Sutter Health, the largest not-for-profit integrated delivery
network in the country, has found that standardization presents
unique challenges. While Sutter has not written risk-sharing arrangements
into its laboratory contracts, one of the IDN’s strategies as it
seeks to reduce the number of contracts with different vendors has
been to make more gradual transitions.
"Especially as large as we are, one of the significant issues
in contract management is to really try to get one vendor able to
adjust to the different needs of our affiliates.
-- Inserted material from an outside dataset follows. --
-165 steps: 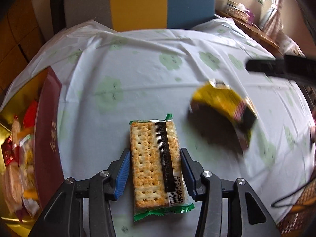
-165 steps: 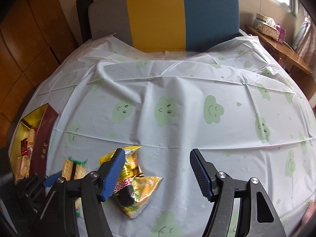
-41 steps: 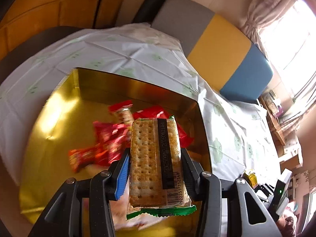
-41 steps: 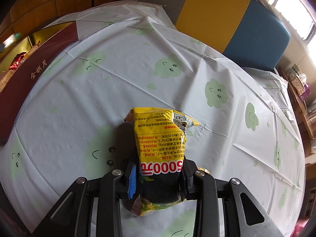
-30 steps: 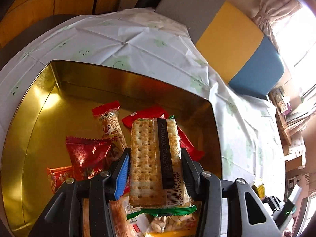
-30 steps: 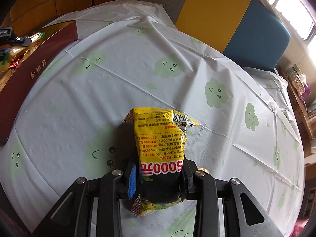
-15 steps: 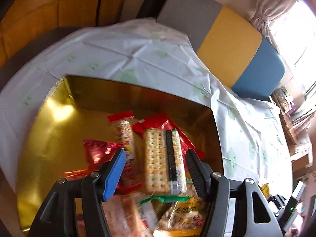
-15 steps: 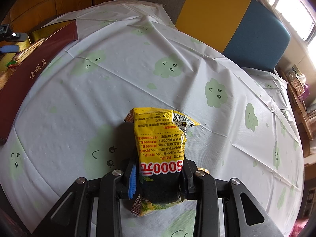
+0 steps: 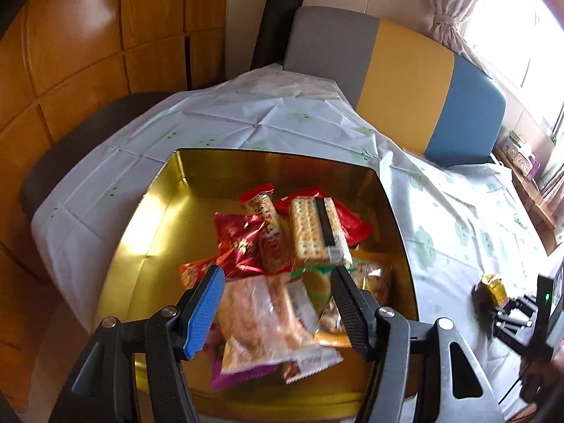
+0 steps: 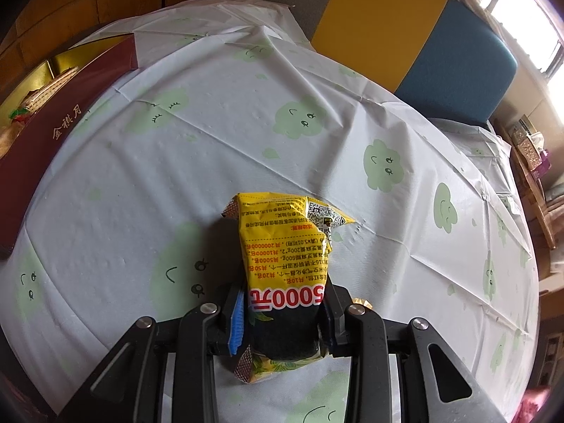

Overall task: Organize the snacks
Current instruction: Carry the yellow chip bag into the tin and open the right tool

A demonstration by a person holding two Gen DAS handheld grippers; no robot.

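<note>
The left gripper [image 9: 276, 298] hangs over the gold tin [image 9: 160, 211] with its fingers [image 9: 206, 305] spread wide and nothing between the pads. The log-free evidence is in the frames: the jaws have just been opening, and the cracker packet [image 9: 315, 229] now lies loose in the tin, beyond the fingertips and slightly toward the black right finger. The packet rests tilted on top of red snack wrappers [image 9: 243, 243], its black label strip facing up and its green crimped end pointing back at the fingers. Directly below and between the fingers lies a clear bag of pale biscuits [image 9: 261, 320], blurred, with an orange-edged packet [image 9: 335, 331] just under the right finger. The tin sits on the worktop [image 9: 440, 218], which is covered with a white cloth printed with green clouds. Far off to the right of the left fingers, small in that view, the yellow snack bag [image 9: 493, 287] shows in the other gripper.

The right gripper [image 10: 282, 320] has its fingers drawn narrow and clamped on the yellow snack bag [image 10: 285, 246] at its dark lower part. The bag stands up from between the fingers, its printed yellow top crumpled and leaning away from them, above the cloud cloth [image 10: 211, 141]. Well off to the left of these fingers lies the tin's maroon side [image 10: 60, 127], with gold lining above it.
</note>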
It’s very difficult
to come up with a single-vendor solution," says Robert Stephens,
a contracts analyst with Sutter’s corporate offices in Sacramento,
Calif. "If we were all strictly acute-care hospitals or all outpatient
facilities, it would be much easier."
To ease the transition process, particularly with regard to capital
expenditures, the vendor that Sutter chose recently for its coagulation
standardization "is not pushing us directly for an analyzer conversion
right off the top," he says. "They’re saying rather than convert
X number of analyzers in the next three years, we’ll replace
analyzers with the vendor’s brand just as they come up for replacement
over the next five years."
As Sutter looks toward potentially standardizing immunoassay and chemistry
in the next few years, the longstanding relationships the various affiliates
and vendors have developed pose hurdles. "The issue is not really platform-specific;
it’s just that who the affiliates have been working with goes a long way in
determining who they will be comfortable dealing with in the future. There’s
no perfect analyzer, by any stretch. But most of the affiliates have been working
with their vendors for years; they know the ins and outs of a platform—they
have adapted to or accepted its shortcomings and know how to work around them."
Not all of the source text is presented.